- **TASK TO CARRY OUT**
Lines holding the word "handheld" are the ones to copy from the data below.

- **Excerpts from a dataset**

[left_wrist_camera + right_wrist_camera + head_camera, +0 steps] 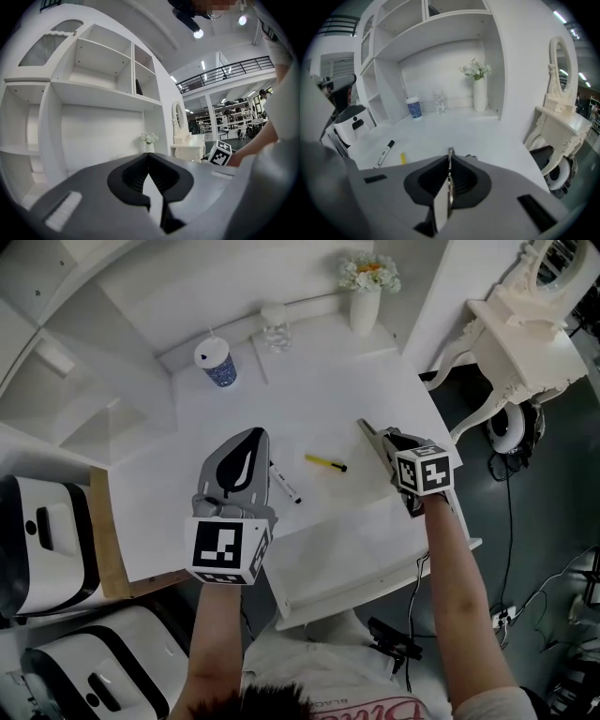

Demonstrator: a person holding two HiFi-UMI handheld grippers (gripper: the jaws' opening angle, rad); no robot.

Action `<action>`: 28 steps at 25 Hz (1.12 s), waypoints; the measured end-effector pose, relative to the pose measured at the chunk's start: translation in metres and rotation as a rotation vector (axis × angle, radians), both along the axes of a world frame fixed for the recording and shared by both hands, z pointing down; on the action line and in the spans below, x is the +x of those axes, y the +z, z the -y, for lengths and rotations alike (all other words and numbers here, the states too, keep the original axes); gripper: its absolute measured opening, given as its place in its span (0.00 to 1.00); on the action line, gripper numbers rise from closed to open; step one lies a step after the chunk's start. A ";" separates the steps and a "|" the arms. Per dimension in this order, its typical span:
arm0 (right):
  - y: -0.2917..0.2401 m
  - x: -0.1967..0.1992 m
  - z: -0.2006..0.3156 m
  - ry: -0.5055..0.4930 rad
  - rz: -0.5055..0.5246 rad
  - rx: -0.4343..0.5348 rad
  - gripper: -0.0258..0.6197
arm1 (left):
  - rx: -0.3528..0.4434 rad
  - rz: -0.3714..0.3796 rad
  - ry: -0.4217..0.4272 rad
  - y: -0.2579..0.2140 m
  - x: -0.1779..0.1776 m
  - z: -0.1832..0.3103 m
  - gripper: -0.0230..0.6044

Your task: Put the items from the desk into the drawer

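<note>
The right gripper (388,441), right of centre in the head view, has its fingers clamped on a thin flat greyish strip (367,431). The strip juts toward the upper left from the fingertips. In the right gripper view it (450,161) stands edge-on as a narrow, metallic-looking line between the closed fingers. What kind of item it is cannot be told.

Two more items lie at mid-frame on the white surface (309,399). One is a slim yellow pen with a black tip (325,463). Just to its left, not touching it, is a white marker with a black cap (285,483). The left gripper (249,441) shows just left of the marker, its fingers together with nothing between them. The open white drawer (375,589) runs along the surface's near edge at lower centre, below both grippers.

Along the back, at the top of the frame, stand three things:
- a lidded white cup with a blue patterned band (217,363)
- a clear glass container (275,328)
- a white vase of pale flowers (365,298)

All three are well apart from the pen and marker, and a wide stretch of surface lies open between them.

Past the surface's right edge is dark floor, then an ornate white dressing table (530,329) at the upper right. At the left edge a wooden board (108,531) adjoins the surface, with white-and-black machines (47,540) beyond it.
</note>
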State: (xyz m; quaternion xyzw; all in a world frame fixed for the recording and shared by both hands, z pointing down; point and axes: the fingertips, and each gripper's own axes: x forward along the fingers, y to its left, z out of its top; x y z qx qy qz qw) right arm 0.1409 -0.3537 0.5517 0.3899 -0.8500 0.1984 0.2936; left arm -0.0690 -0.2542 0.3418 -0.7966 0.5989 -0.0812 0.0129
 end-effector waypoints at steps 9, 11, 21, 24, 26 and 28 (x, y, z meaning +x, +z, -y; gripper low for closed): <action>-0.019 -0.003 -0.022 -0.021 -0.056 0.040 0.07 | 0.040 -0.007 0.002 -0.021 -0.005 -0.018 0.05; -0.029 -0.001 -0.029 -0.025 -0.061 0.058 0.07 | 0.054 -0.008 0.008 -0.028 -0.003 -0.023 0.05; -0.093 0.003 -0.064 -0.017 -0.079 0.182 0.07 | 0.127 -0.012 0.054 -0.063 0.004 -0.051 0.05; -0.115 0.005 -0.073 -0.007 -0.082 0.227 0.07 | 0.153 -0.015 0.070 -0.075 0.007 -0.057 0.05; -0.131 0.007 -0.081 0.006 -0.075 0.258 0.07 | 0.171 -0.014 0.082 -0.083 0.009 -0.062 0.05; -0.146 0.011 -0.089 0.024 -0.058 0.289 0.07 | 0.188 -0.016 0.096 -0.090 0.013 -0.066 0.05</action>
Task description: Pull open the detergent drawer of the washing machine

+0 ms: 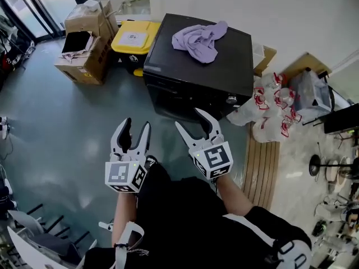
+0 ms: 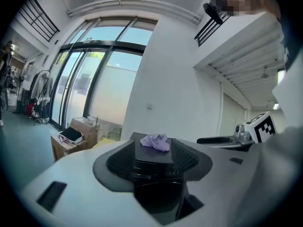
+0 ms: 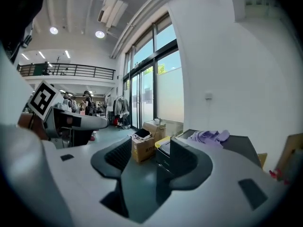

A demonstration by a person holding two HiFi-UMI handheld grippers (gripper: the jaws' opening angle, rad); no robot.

- **OUTPUT BELOW**
Demonstrator: a person holding two HiFi-UMI handheld grippers (gripper: the jaws' opening angle, rad); no robot.
A demonstration by a person holding two HiFi-UMI handheld grippers (gripper: the jaws' opening angle, rad); no robot.

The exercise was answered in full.